Furthermore, hrsACE2 infusions did now not intervene with the technology of anti-viral IgA and IgG antibodies in the patient’s plasma (appendix p 4). Thus, intravenous therapy with hrsACE2 has no obvious compose on anti-SARS-CoV-2 seroconversion.

ACE2 is the an extraordinarily out of the ordinary cell surface receptor for SARS-CoV-2.

  • Zhou P
  • Yang XL
  • Wang XG
  • et al.

A pneumonia outbreak linked to a fresh coronavirus of probable bat foundation.

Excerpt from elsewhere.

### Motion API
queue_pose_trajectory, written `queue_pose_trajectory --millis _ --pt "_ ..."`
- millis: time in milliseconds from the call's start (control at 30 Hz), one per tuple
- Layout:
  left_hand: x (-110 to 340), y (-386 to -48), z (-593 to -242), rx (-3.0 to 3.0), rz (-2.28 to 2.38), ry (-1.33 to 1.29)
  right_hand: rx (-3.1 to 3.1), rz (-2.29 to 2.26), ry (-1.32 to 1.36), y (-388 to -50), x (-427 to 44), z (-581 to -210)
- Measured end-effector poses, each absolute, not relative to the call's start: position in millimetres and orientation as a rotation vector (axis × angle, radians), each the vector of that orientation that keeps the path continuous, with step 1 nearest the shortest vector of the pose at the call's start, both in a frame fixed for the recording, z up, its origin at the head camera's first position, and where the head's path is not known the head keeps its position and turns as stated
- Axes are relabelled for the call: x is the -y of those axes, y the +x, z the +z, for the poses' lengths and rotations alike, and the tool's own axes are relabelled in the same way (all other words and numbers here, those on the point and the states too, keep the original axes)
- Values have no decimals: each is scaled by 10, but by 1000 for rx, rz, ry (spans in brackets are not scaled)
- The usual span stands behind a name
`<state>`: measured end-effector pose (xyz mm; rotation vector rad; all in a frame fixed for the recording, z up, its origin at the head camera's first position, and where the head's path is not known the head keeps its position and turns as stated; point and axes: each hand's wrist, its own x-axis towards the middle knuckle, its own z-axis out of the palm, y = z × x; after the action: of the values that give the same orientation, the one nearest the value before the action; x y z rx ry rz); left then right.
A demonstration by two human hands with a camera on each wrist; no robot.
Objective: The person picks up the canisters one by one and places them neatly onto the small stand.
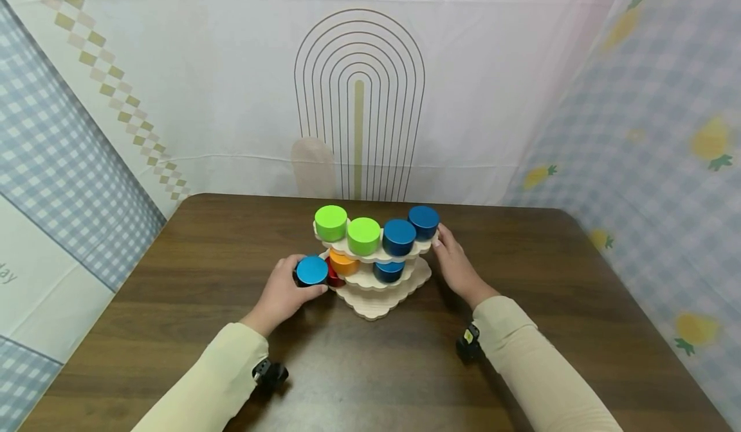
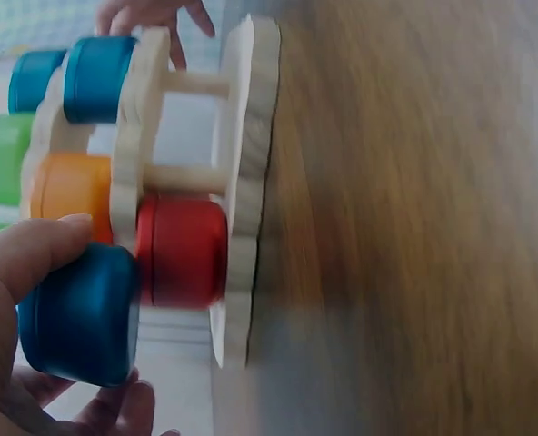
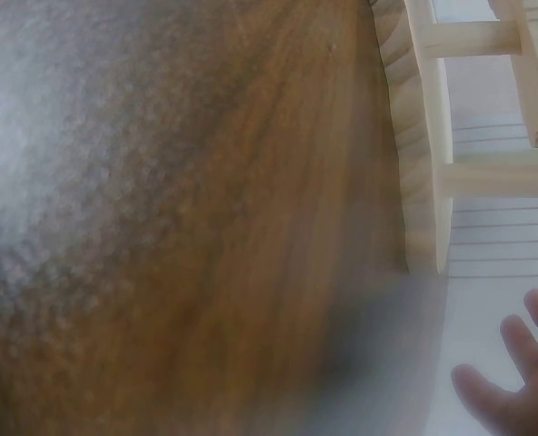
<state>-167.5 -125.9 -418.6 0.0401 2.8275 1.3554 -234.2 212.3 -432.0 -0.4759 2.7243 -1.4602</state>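
My left hand (image 1: 279, 296) grips a round blue tin (image 1: 311, 270) between thumb and fingers, at the left side of a three-tier wooden stand (image 1: 373, 305). Beside the held tin, a red tin (image 2: 185, 250) sits on the stand's lowest tier. The middle tier carries an orange tin (image 1: 344, 263) and a blue one (image 1: 388, 271). On top stand two green tins (image 1: 363, 236) and two dark blue tins (image 1: 399, 237). My right hand (image 1: 458, 271) is at the top tier's right edge with fingers extended; whether it touches the wood I cannot tell.
The stand rests on a dark brown wooden table (image 1: 370, 368), toward its far edge. A white printed cloth (image 1: 475, 85) hangs behind, with checked cloth (image 1: 648, 181) along the right side. A small black camera (image 1: 269, 374) is strapped to each wrist.
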Motion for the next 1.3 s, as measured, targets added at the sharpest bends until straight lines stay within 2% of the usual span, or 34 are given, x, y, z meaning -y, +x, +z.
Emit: queue_pose_trajectory --millis 533,1300 --pt "1001 -1450 -4199 -2800 1327 141 -2709 -1488 -467 -2338 -2118 -4318" --pt "702 -1369 -4346 -2783 1237 167 -2721 -1477 -448 -2356 -2114 -4341"
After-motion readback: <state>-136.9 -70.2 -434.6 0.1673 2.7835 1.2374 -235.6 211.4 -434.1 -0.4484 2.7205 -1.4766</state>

We have beforehand confirmed that ACE2 counterbalances the outcomes of angiotensin II and thereby protects the heart, kidney, and importantly the lung via its enzymatic exercise in the renin–angiotensin system.

  • Crackower MA
  • Sarao R
  • Oudit GY
  • et al.

Angiotensin-changing enzyme 2 is an notable regulator of heart operate.

  • Wong DW
  • Oudit GY
  • Reich H
  • et al.

Lack of angiotensin-changing enzyme-2 (Ace2) accelerates diabetic kidney smash.

  • Imai Y
  • Kuba Ok
  • Rao S
  • et al.

Angiotensin-changing enzyme 2 protects from severe acute lung failure.

Furthermore, we confirmed that ACE2 is the an extraordinarily out of the ordinary SARS-CoV receptor in vivo,

  • Kuba Ok
  • Imai Y
  • Rao S
  • et al.

A really most valuable operate of angiotensin changing enzyme 2 (ACE2) in SARS coronavirus-introduced on lung smash.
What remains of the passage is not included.